§ Records drawn from a dataset:
"""

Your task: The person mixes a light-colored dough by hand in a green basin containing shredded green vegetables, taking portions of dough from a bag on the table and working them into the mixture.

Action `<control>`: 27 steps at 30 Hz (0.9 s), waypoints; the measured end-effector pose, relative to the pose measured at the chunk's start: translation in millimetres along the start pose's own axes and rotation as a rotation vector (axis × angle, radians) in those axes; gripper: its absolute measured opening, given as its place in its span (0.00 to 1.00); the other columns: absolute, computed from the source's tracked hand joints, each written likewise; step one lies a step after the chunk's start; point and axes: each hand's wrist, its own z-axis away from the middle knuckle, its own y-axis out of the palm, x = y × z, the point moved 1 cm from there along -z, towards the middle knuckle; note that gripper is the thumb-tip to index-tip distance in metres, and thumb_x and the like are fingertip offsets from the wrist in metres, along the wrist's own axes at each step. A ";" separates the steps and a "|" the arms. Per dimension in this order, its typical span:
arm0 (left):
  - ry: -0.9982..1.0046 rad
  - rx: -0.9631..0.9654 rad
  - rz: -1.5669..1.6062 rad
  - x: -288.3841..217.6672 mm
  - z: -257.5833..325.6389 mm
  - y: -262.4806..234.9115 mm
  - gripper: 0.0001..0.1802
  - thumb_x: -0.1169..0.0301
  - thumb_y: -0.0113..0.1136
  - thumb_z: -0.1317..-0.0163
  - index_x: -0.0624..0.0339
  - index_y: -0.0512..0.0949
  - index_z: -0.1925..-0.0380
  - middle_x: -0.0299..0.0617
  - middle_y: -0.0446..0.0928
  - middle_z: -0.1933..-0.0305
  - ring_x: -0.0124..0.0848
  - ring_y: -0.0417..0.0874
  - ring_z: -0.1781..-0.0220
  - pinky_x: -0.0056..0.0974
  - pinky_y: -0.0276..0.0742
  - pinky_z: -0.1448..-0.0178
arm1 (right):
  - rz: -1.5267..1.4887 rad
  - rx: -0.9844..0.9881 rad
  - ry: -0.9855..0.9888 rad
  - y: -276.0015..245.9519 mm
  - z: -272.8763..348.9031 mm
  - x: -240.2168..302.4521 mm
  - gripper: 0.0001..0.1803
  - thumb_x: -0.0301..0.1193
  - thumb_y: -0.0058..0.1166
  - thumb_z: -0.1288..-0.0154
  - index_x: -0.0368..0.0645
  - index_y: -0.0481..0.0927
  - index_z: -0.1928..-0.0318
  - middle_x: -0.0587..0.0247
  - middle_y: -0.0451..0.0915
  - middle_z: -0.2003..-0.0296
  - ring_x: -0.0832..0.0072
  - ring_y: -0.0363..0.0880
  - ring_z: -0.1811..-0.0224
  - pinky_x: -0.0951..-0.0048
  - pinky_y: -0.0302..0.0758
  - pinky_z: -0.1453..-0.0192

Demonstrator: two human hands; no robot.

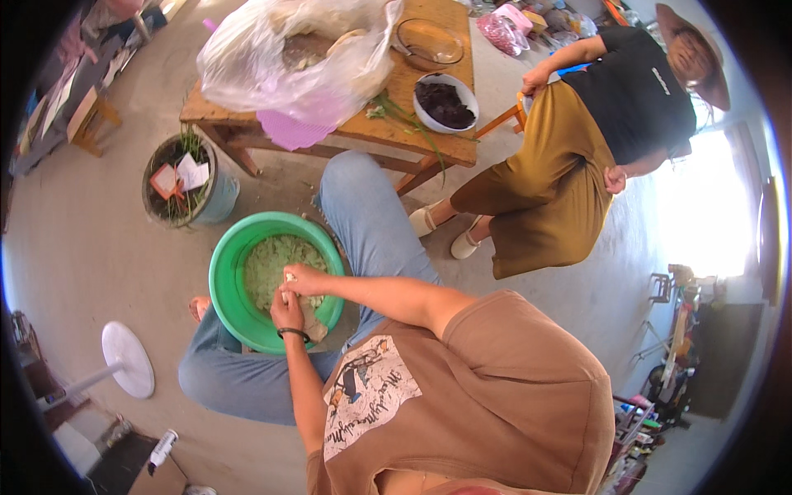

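A round green plastic tub (221, 276) stands on the floor between my bent legs. Many small pale, whitish-green pieces (268, 260) cover its bottom; I cannot make out their kind. Over the tub my two hands meet. My left hand (287, 313), with a dark bracelet at the wrist, has its fingers closed around a small whitish piece (289, 280). My right hand (305, 281) pinches at the same piece from above and to the right. Below my hands, a beige lump (316, 329) shows near the tub's rim.
A wooden table (363, 125) ahead bears a clear plastic bag (247, 62), a glass bowl (429, 45) and a white bowl (469, 115) of dark stuff. A bucket (219, 198) with green stalks stands left. Another person (561, 165) sits at right. A white stand (128, 360) is lower left.
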 end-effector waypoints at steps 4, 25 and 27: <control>-0.035 0.028 0.328 29.5 -4.9 12.2 0.16 0.65 0.42 0.35 0.68 0.75 0.62 0.47 0.78 0.62 0.37 0.78 0.58 0.40 0.70 0.55 | 0.406 -0.003 0.059 -5.3 -0.8 -2.5 0.22 0.47 0.56 0.50 0.37 0.78 0.74 0.48 0.77 0.76 0.59 0.77 0.77 0.59 0.70 0.71; -0.659 0.087 0.702 29.2 -9.6 0.7 0.45 0.34 0.35 0.42 0.69 0.68 0.48 0.47 0.73 0.51 0.39 0.74 0.52 0.39 0.71 0.49 | 0.208 0.086 -0.259 1.0 1.7 8.7 0.30 0.32 0.64 0.64 0.41 0.70 0.56 0.49 0.75 0.61 0.59 0.76 0.61 0.61 0.71 0.57; -0.660 0.060 0.747 47.2 -11.7 2.1 0.45 0.34 0.35 0.42 0.69 0.68 0.49 0.47 0.73 0.52 0.39 0.75 0.53 0.39 0.71 0.50 | 0.606 0.476 -0.306 3.2 -0.5 27.1 0.28 0.33 0.63 0.63 0.42 0.69 0.57 0.48 0.74 0.62 0.55 0.76 0.62 0.58 0.72 0.58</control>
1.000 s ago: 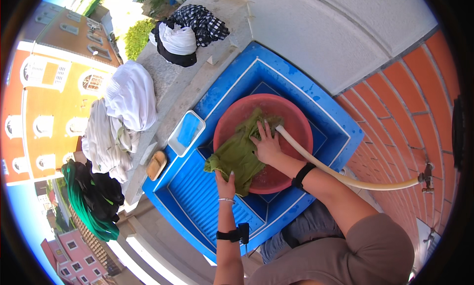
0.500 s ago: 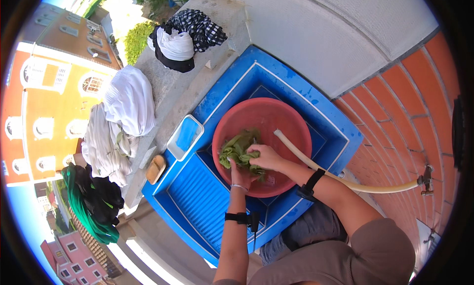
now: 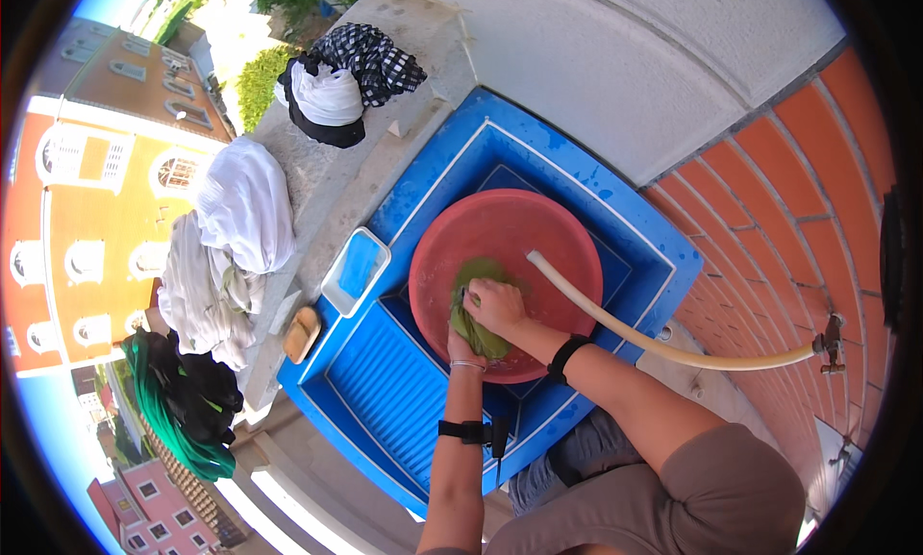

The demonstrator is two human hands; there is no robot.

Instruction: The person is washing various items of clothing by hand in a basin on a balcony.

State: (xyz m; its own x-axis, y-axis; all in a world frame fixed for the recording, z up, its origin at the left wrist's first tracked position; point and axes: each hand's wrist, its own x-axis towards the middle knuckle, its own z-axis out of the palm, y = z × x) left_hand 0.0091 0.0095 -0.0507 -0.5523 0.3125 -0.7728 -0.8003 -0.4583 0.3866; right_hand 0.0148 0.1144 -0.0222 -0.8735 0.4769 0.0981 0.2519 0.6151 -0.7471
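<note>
A wet green garment (image 3: pixel 483 340) is bunched up in a red plastic basin (image 3: pixel 551 236), partly down in the water. My right hand (image 3: pixel 496 305) closes on it from above, with the fingers curled into the fabric. Just below, my left hand (image 3: pixel 461 345) grips the garment's near left side; its fingers are partly hidden by the cloth. The basin stands in the deep part of a blue wash sink (image 3: pixel 630 209). A cream hose (image 3: pixel 615 320) hangs over the basin's right side with its end above the water.
Left of the basin is the sink's ribbed washboard (image 3: pixel 389 392). A white tray (image 3: pixel 356 271) and a bar of soap (image 3: pixel 301 334) lie on the sink's left edge. Along the ledge (image 3: pixel 332 204) are white laundry (image 3: pixel 248 204), dark checked clothes (image 3: pixel 375 63) and a green-black heap (image 3: pixel 183 401). The hose joins a wall tap (image 3: pixel 829 344).
The green garment has been gathered into a tighter bundle and sits lower in the basin. My right hand has moved slightly left, closer to my left hand.
</note>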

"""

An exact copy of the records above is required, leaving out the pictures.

§ Solution to this exercise:
Your task: The person mixes a light-colored dough by hand in a green basin containing shredded green vegetables, taking portions of dough from a bag on the table and working them into the mixture.

Action `<control>`: 27 steps at 30 Hz (0.9 s), waypoints; the measured end-effector pose, relative to the pose measured at the chunk's start: translation in millimetres along the start pose's own axes and rotation as a rotation vector (axis × angle, radians) in those axes; gripper: its absolute measured opening, given as its place in its span (0.00 to 1.00); the other columns: absolute, computed from the source's tracked hand joints, each written likewise; step one lies a step after the chunk's start; point and axes: each hand's wrist, its own z-axis away from the middle knuckle, its own y-axis out of the palm, x = y × z, the point moved 1 cm from there along -z, towards the middle knuckle; note that gripper is the thumb-tip to index-tip distance in metres, and thumb_x and the like are fingertip offsets from the wrist in metres, along the wrist's own axes at each step. A ";" separates the steps and a "|" the arms. Per dimension in this order, its typical span:
arm0 (left):
  - ry: -0.9982..1.0046 rad
  - rx: -0.9631..0.9654 rad
  - rz: -1.5669..1.6062 rad
  - x: -288.3841..217.6672 mm
  - z: -257.5833..325.6389 mm
  - y: -262.4806..234.9115 mm
  - gripper: 0.0001..0.1802
  - thumb_x: -0.1169..0.0301
  - thumb_y: -0.0113..0.1136
  - thumb_z: -0.1317..-0.0163
  - index_x: -0.0624..0.0339
  - index_y: -0.0512..0.0949
  - index_z: -0.1925..-0.0380
  - middle_x: -0.0299..0.0617
  - middle_y: -0.0446..0.0928
  - middle_z: -0.1933..-0.0305
  - ring_x: -0.0124..0.0848
  - ring_y: -0.0417..0.0874
  - ring_z: -0.1781..-0.0220
  - pinky_x: -0.0056..0.0974
  - pinky_y: -0.0276..0.0742
  - pinky_z: -0.1448..-0.0178
arm1 (right):
  - rz: -1.5267..1.4887 rad
  - rx: -0.9844..0.9881 rad
  - ry: -0.9855..0.9888 rad
  - y: -276.0015..245.9519 mm
  - z: -272.8763..348.9031 mm
  - x: -240.2168..302.4521 mm
  - gripper: 0.0001..0.1803
  - thumb_x: -0.0301..0.1193
  - thumb_y: -0.0058..0.1166
  - thumb_z: -0.1288..-0.0154
  - index_x: -0.0368..0.0645
  - index_y: -0.0481..0.0927
  - index_z: -0.1928..-0.0318
  - middle_x: -0.0587..0.0247
  - middle_y: -0.0451..0.0915
  - middle_z: -0.2003..-0.0296
  - ring_x: -0.0832..0.0072
  - ring_y: -0.0363..0.0880
  - ring_z: -0.1811..-0.0224
  - pinky_x: -0.0951..-0.0048
  - pinky_y: -0.0302..0.0758
  - pinky_z: -0.1453..-0.0192

Demonstrator: two human hands; no robot.


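A round green plastic tub (221, 276) stands on the floor between my bent legs. Many small pale, whitish-green pieces (268, 260) cover its bottom; I cannot make out their kind. Over the tub my two hands meet. My left hand (287, 313), with a dark bracelet at the wrist, has its fingers closed around a small whitish piece (289, 280). My right hand (305, 281) pinches at the same piece from above and to the right. Below my hands, a beige lump (316, 329) shows near the tub's rim.
A wooden table (363, 125) ahead bears a clear plastic bag (247, 62), a glass bowl (429, 45) and a white bowl (469, 115) of dark stuff. A bucket (219, 198) with green stalks stands left. Another person (561, 165) sits at right. A white stand (128, 360) is lower left.
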 end-effector waypoints at steps 4, 25 and 27: <control>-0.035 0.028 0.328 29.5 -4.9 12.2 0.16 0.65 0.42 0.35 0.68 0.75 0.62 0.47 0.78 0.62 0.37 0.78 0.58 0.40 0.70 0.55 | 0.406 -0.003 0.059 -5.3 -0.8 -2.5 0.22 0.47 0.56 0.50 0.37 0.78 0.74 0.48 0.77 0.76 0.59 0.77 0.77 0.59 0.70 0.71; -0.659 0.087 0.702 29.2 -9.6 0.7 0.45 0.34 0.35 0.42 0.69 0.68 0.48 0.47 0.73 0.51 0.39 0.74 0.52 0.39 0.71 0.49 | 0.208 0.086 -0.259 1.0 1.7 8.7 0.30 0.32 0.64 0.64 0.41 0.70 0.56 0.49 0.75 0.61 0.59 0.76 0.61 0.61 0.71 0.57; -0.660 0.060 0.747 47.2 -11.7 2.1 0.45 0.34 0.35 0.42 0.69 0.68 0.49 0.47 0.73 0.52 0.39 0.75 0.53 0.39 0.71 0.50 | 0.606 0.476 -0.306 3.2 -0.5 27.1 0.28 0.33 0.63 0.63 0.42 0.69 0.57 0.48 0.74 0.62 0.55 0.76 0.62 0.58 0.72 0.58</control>
1.000 s ago: 
0.500 s ago: 
now: 

The demonstrator is two human hands; there is no robot.

Instruction: The person is washing various items of clothing by hand in a basin on a balcony.

State: (xyz m; its own x-axis, y-axis; all in a world frame fixed for the recording, z up, its origin at the left wrist's first tracked position; point and axes: each hand's wrist, its own x-axis towards the middle knuckle, its own z-axis out of the palm, y = z × x) left_hand 0.0091 0.0095 -0.0507 -0.5523 0.3125 -0.7728 -0.8003 -0.4583 0.3866; right_hand 0.0148 0.1144 -0.0222 -0.8735 0.4769 0.0981 0.2519 0.6151 -0.7471
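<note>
A wet green garment (image 3: pixel 483 340) is bunched up in a red plastic basin (image 3: pixel 551 236), partly down in the water. My right hand (image 3: pixel 496 305) closes on it from above, with the fingers curled into the fabric. Just below, my left hand (image 3: pixel 461 345) grips the garment's near left side; its fingers are partly hidden by the cloth. The basin stands in the deep part of a blue wash sink (image 3: pixel 630 209). A cream hose (image 3: pixel 615 320) hangs over the basin's right side with its end above the water.
Left of the basin is the sink's ribbed washboard (image 3: pixel 389 392). A white tray (image 3: pixel 356 271) and a bar of soap (image 3: pixel 301 334) lie on the sink's left edge. Along the ledge (image 3: pixel 332 204) are white laundry (image 3: pixel 248 204), dark checked clothes (image 3: pixel 375 63) and a green-black heap (image 3: pixel 183 401). The hose joins a wall tap (image 3: pixel 829 344).
The green garment has been gathered into a tighter bundle and sits lower in the basin. My right hand has moved slightly left, closer to my left hand.
</note>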

No more work is required for the exercise.